Leave out every picture and set down, exactly, the lines below from the one holding "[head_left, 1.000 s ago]" up to and including the one holding "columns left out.".

Data excerpts:
=== Section Start ===

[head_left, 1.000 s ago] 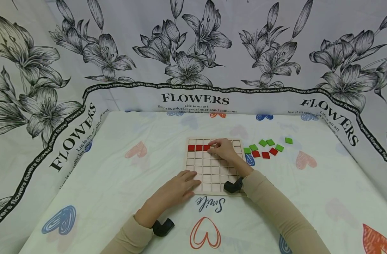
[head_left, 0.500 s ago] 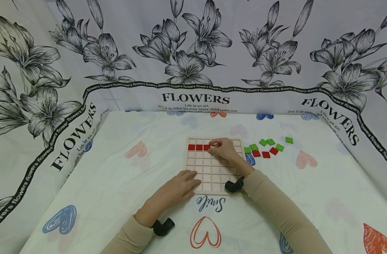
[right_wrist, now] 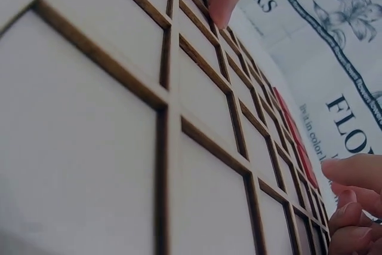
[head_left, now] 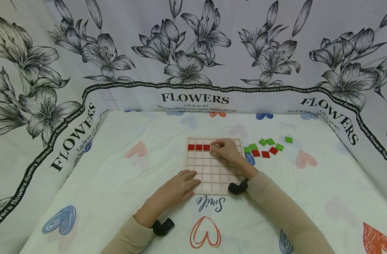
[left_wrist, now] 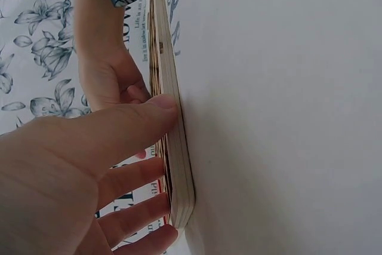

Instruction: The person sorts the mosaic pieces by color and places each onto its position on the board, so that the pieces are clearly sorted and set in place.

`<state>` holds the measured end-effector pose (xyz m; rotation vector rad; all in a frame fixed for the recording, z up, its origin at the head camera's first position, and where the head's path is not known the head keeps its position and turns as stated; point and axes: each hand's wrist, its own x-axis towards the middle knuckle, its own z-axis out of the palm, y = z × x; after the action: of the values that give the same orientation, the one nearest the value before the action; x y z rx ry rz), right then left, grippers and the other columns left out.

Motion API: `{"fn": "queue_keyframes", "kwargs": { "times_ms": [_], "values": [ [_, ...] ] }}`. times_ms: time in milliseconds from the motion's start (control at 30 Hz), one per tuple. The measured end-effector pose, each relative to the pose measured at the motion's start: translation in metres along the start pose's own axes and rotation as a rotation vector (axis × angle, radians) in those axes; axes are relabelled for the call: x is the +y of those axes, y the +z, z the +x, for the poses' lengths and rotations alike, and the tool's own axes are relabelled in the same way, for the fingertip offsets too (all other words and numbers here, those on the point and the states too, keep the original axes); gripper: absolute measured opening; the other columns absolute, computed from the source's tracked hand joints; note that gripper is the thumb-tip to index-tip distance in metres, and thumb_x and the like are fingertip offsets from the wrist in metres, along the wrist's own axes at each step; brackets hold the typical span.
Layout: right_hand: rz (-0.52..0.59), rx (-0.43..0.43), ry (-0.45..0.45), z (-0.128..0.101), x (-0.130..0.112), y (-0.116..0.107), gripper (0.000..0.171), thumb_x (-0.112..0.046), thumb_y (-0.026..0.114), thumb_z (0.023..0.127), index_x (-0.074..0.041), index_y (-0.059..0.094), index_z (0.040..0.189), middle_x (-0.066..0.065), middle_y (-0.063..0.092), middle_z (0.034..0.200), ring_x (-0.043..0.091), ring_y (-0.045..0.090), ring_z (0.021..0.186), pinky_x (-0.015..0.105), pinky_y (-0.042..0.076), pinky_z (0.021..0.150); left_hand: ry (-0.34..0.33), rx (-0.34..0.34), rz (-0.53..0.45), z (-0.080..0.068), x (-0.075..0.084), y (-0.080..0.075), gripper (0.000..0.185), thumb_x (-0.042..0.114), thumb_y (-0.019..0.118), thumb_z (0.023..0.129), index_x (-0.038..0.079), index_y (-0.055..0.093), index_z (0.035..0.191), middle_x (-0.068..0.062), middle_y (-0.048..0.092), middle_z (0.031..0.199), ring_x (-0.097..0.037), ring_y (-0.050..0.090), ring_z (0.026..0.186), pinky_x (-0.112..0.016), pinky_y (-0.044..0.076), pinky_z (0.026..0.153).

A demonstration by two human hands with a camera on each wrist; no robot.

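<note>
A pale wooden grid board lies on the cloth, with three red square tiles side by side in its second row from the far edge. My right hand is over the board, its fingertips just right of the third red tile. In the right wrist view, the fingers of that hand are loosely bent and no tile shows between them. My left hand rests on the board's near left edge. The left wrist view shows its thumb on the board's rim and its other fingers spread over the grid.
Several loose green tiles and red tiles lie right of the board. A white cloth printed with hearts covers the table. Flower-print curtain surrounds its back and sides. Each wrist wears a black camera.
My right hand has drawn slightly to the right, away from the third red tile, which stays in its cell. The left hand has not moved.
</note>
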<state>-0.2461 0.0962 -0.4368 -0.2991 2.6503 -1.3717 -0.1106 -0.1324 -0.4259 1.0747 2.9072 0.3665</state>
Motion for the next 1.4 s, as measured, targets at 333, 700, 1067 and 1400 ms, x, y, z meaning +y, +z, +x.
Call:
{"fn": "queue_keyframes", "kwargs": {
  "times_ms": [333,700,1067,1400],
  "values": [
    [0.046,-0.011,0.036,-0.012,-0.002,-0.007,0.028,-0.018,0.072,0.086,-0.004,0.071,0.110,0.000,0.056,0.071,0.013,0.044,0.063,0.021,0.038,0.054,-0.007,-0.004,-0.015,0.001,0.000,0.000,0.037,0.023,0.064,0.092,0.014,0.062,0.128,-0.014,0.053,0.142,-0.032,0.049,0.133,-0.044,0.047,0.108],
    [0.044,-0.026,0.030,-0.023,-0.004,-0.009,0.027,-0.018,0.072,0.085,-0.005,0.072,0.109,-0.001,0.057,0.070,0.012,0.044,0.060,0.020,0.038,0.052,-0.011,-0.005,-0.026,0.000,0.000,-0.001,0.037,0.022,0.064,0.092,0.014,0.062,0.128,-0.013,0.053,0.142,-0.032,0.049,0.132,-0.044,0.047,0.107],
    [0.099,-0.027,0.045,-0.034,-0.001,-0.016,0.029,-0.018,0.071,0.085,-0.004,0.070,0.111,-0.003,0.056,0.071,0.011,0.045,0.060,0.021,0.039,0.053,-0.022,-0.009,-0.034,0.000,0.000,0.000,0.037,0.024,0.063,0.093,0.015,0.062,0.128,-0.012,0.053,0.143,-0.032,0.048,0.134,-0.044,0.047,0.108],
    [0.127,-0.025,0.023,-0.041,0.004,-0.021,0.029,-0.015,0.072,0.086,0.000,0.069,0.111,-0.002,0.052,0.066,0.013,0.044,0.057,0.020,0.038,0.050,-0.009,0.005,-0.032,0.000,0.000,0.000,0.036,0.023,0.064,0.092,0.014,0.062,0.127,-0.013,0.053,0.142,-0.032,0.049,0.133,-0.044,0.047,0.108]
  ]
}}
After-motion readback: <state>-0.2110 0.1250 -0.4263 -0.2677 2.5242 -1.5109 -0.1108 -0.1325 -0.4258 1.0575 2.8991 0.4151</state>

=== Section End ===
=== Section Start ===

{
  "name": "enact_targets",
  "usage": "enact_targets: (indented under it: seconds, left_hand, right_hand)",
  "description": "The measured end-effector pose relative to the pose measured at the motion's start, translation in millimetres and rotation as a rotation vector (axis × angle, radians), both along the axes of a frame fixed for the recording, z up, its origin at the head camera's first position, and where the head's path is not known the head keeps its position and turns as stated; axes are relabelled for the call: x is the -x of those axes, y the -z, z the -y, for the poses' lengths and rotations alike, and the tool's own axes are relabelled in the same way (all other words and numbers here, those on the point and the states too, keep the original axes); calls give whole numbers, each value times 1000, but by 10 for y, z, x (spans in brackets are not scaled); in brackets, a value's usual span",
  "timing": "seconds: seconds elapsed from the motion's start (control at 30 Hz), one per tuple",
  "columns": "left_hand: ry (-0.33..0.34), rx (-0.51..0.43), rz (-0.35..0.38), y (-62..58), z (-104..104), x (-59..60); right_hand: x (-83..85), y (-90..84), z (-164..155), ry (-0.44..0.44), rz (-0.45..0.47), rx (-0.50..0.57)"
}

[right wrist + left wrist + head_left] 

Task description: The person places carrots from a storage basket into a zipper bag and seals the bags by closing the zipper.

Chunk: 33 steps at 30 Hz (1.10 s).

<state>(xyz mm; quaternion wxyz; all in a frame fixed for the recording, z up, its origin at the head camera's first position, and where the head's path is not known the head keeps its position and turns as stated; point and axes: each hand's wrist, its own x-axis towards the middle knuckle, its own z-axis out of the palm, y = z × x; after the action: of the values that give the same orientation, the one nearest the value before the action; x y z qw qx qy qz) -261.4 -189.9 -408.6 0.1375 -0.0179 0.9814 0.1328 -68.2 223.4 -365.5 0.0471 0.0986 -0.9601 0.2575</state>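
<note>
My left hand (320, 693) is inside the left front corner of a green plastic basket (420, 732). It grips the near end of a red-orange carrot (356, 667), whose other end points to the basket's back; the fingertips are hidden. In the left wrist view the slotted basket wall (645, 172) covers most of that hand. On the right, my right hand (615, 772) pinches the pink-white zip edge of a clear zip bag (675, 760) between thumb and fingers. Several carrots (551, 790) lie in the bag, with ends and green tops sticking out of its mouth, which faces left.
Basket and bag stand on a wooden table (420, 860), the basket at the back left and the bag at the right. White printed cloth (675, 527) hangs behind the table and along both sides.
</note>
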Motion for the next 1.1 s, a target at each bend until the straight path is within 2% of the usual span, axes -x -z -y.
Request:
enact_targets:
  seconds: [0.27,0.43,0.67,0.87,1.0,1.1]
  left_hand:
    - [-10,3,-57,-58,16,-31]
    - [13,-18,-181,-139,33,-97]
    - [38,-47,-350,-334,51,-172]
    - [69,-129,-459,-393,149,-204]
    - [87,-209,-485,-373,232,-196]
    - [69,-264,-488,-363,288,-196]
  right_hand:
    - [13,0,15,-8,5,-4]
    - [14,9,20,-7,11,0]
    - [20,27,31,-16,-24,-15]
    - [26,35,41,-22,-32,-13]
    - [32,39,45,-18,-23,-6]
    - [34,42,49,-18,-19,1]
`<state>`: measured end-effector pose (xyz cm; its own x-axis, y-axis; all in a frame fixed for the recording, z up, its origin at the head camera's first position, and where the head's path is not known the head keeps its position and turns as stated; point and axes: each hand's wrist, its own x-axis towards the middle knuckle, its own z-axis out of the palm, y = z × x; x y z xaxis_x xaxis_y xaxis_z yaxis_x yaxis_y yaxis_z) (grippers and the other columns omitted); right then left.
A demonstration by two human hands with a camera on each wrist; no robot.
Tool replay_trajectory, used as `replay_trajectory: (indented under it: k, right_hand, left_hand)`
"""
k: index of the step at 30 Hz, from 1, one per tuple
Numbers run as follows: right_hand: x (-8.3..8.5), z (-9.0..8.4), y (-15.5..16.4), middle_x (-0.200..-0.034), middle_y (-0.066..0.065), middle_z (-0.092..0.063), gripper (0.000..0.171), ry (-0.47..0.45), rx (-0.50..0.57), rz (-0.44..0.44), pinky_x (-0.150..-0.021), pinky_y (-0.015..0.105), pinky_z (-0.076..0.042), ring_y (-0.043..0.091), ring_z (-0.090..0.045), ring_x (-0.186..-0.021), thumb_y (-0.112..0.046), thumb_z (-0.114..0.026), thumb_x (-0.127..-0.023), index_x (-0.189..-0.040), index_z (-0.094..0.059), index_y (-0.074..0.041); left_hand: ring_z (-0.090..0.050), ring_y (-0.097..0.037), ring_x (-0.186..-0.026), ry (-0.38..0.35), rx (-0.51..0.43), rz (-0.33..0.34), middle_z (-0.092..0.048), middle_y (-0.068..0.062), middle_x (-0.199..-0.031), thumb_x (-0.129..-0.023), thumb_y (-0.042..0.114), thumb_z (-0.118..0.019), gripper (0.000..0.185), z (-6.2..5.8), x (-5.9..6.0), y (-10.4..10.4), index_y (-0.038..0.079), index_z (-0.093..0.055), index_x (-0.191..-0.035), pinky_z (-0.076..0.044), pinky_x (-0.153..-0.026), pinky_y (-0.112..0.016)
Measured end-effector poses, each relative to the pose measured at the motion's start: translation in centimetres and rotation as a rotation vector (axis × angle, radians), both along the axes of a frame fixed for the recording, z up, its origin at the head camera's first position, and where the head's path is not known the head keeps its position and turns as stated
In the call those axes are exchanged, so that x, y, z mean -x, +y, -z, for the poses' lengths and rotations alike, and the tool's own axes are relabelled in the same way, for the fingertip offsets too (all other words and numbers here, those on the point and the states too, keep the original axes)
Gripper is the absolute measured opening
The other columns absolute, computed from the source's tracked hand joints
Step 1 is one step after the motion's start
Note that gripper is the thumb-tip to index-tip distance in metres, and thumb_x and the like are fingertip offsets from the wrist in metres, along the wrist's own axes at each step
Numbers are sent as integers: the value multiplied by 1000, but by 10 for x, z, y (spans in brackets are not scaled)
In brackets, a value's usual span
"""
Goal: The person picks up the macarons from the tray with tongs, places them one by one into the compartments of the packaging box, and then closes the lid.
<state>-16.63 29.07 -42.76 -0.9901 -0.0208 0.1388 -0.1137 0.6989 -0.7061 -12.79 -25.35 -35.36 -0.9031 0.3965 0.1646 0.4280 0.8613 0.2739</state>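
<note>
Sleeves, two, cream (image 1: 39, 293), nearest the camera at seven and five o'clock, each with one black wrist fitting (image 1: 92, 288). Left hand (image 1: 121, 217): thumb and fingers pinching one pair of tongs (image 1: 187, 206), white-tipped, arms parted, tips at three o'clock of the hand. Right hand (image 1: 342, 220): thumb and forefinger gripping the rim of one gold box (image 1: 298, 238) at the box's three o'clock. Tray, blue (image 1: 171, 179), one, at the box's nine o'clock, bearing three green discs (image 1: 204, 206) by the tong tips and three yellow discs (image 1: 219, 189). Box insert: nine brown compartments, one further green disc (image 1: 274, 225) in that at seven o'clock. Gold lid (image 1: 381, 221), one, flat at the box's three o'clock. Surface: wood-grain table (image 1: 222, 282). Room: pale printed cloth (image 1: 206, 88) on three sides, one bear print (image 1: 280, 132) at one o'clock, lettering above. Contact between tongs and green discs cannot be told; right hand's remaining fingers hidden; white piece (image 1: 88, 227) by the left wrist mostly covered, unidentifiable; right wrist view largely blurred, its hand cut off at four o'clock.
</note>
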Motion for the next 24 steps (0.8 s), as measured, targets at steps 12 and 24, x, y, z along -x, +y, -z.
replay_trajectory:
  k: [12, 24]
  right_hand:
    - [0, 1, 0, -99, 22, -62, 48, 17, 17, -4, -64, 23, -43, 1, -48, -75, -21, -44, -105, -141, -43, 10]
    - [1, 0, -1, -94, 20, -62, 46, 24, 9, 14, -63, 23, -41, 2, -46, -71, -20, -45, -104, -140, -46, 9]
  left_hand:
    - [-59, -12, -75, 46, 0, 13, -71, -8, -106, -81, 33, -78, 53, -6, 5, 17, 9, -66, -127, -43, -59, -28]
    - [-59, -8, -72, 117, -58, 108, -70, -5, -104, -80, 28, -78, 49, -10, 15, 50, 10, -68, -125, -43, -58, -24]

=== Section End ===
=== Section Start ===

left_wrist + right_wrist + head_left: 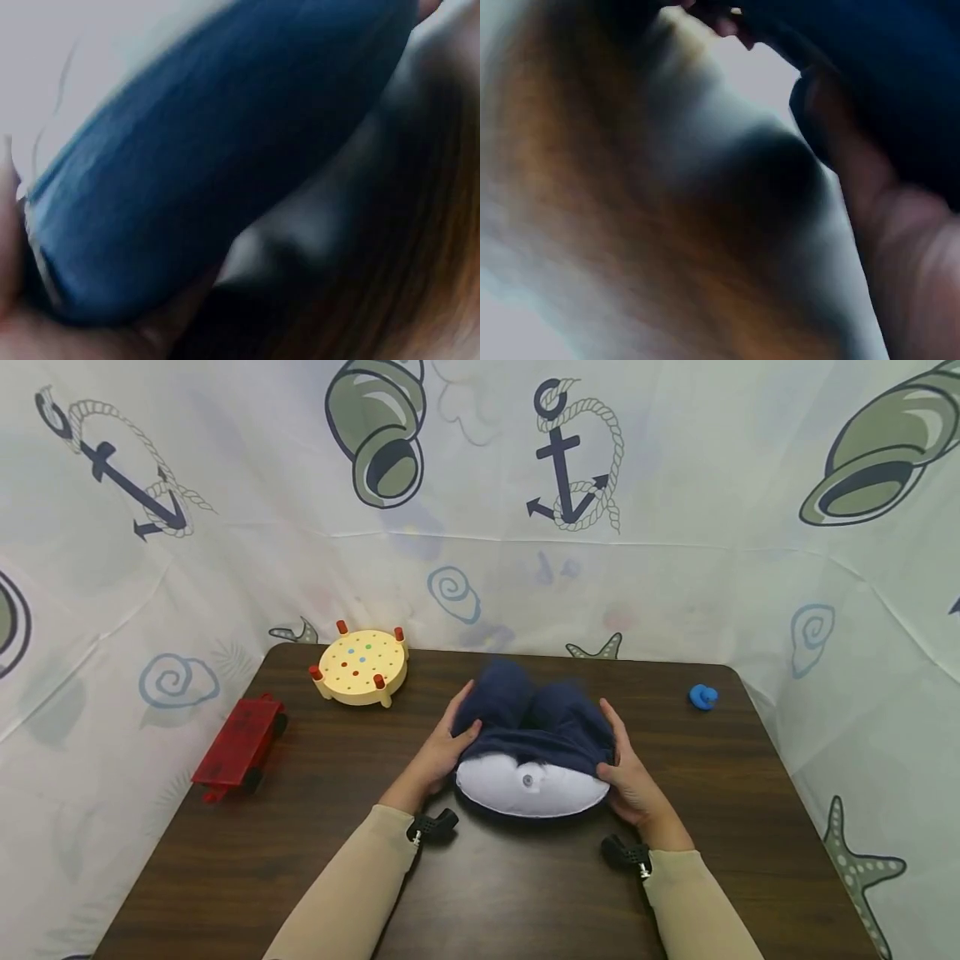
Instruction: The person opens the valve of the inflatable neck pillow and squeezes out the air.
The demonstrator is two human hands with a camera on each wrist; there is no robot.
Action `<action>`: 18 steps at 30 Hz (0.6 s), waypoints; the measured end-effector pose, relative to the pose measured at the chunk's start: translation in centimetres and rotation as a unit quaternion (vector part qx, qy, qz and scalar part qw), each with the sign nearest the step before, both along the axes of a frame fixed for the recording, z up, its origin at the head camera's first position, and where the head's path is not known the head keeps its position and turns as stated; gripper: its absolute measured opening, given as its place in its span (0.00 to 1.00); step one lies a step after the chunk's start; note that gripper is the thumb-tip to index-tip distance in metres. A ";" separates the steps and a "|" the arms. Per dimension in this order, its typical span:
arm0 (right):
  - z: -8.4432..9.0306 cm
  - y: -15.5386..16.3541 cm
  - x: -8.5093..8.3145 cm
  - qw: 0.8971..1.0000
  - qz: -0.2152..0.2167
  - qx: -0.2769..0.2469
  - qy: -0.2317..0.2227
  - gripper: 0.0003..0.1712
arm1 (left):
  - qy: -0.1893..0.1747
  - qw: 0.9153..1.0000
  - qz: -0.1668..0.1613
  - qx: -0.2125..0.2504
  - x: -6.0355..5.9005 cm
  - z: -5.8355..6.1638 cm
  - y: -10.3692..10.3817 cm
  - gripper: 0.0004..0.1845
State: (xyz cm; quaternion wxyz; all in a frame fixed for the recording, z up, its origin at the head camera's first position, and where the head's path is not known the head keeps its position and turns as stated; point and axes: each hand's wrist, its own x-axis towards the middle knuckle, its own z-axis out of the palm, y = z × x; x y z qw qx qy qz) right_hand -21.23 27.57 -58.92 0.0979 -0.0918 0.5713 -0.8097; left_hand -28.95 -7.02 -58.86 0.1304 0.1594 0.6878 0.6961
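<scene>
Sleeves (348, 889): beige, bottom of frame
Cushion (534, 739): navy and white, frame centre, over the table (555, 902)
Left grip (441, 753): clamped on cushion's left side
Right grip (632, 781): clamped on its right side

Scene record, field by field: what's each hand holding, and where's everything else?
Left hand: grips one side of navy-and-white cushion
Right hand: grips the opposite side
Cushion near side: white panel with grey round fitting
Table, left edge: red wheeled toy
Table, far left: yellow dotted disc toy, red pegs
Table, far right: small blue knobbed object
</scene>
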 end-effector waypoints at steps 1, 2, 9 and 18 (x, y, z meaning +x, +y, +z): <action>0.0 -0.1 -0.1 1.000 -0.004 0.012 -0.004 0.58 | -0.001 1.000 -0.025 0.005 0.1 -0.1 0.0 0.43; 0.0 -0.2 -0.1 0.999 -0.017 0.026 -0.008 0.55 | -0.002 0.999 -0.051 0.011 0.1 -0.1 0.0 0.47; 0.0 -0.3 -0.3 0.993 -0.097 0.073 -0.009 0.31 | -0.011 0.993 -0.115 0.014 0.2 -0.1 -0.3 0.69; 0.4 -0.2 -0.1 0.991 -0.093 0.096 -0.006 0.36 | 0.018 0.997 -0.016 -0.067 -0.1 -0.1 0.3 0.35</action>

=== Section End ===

WRITTEN SOLUTION:
[head_left, 1.000 s ago] 
[head_left, 0.500 s ago] 
[right_wrist, now] 
[head_left, now] 
[left_wrist, now] 

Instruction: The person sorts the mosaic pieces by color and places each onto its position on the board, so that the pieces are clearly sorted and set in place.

`<state>` holds the measured end-effector pose (xyz m; rotation vector rad; all in a frame fixed for the recording, z up, its origin at the head camera's first position, and where the head's path is not known the head keeps its position and turns as stated; point and axes: each hand's wrist, its own x-axis towards the middle knuckle, its own z-axis out of the palm, y = z × x; after the action: of the values that give the same orientation, the one nearest the value before the action; x y z rx ry rz), right then left, grippers and the other columns left out.

Nothing further is required for this exercise.